Some Final Thoughts on Food
We all know that there are ideal scenarios, and then, there is reality! Here is how I feed my family, and it has worked well for years:
- Fruit/Veggie Smoothies
- Fruit & Peanut Butter
- No Sugar Added Banana Bread (link to recipe example)
- Rice, Less than 5 oz of meat
- Steamed veggies
- Large "salad bar" where kids can pick their toppings
- Frozen banana put through the juicer to make "ice cream"
- A few squares of chocolate
- Berry smoothie
What about beverages? This is very simple: DON'T DRINK YOUR CALORIES! We drink ONLY: Unsweetened coffee or tea, water, water, or water. Occasionally, we splurge with something else, but it is not a daily occurrence.

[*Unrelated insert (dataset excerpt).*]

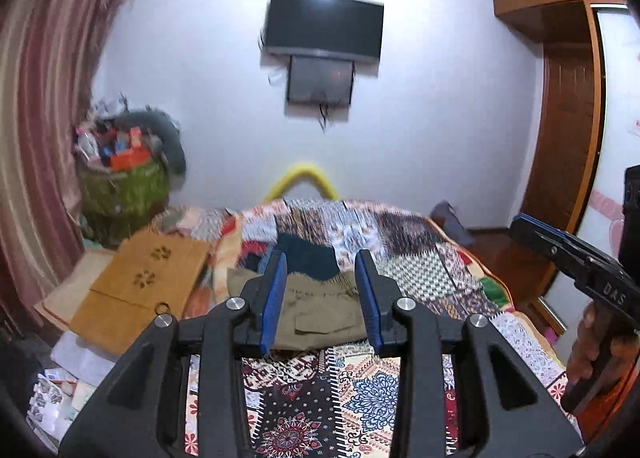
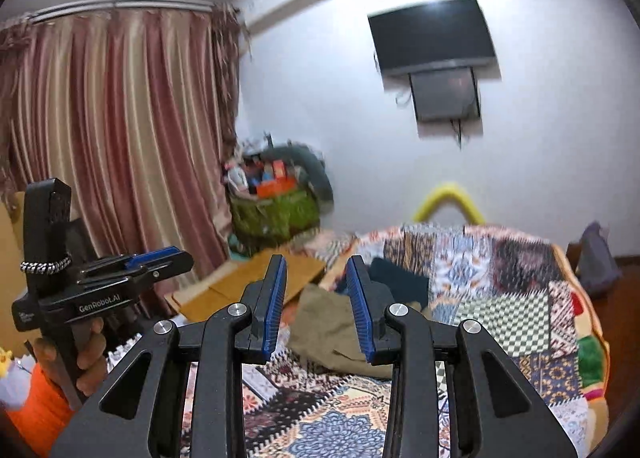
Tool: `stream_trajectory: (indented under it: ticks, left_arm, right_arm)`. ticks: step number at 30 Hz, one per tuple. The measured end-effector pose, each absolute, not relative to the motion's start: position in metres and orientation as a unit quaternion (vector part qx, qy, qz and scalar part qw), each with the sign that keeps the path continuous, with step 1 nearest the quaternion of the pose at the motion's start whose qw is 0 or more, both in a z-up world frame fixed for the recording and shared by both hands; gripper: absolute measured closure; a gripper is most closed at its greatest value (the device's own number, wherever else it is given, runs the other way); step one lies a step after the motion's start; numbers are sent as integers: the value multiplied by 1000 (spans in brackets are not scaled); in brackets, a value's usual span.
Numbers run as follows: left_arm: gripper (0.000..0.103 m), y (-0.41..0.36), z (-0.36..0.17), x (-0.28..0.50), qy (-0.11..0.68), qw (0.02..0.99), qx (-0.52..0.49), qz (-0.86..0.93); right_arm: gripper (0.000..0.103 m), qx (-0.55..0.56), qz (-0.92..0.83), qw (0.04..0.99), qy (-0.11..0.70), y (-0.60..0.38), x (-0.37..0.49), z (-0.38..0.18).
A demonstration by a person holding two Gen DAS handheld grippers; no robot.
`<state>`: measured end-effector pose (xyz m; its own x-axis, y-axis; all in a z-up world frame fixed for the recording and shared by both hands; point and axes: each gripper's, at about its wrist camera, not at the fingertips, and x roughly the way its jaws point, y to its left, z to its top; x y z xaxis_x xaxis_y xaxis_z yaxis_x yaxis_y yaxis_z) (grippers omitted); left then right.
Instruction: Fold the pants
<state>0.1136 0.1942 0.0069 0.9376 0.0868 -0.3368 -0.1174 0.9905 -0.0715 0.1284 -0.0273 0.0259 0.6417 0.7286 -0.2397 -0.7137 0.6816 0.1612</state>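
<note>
- Plainly, the khaki pants (image 1: 320,310) lie in a compact bundle on the bed (image 1: 424,270), on its patchwork quilt and towards the side nearest the brown cardboard (image 1: 132,290); a dark teal garment (image 1: 306,258) sits just behind them, touching or overlapping their far edge.
- The cloth looks like a light woven cotton: soft, limp, not fragile, and likely to sag and slide out of shape once lifted. I judge a flap pocket to be showing on the near face, so the layers there will be thicker.
- The best hold would be at two spread points on one edge, such as a waistband or hem, one point per side, so the fabric hangs flat instead of bunching.
- In the left wrist view the bundle looks about as wide as it is deep, with its near edge running across the frame. Which end is the waist I cannot tell, nor the long axis with any certainty.
- The left hand-held gripper (image 1: 322,298) is raised clear of the bed, its jaws parted and nothing between the blue pads (image 1: 276,298).
- The right hand-held gripper (image 2: 318,304) likewise hovers above the quilt, its jaws apart and empty; a hand (image 2: 86,362) holds the other tool at the left of that view.
</note>
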Motion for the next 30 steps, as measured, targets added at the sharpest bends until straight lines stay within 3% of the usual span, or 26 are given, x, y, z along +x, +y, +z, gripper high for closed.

What sweeteners do we recommend? Natural sweetness from fruits, RAW honey, and stevia. Do not use artificial sweeteners under any circumstances, and I believe we've covered our feelings on sugars already. We have completely had sugar out of our lives for over a year now, and I must say our family doesn't miss it at all. If we get something sugary now at a party or event, we all comment that it is not nearly as tasty as we remember it being.
1 Intake of whole apples or clear apple juice has contrasting effects on plasma lipids in healthy volunteers. Ravn-Haren G1, Dragsted LO, Buch-Andersen T, Jensen EN, Jensen RI, Németh-Balogh M, Paulovicsová B, Bergström A, Wilcks A, Licht TR, Markowski J, Bügel S.
2 http://healthland.time.com/2009/08/07/calorie-counter-fruit-vs-fruit-juice/ By Laura Blue Aug. 07, 2009
3 European Journal of Nutriton. 2013 Dec;52(8):1875-89. doi: 10.1007/s00394-012-0489-z. Epub 2012 Dec 28.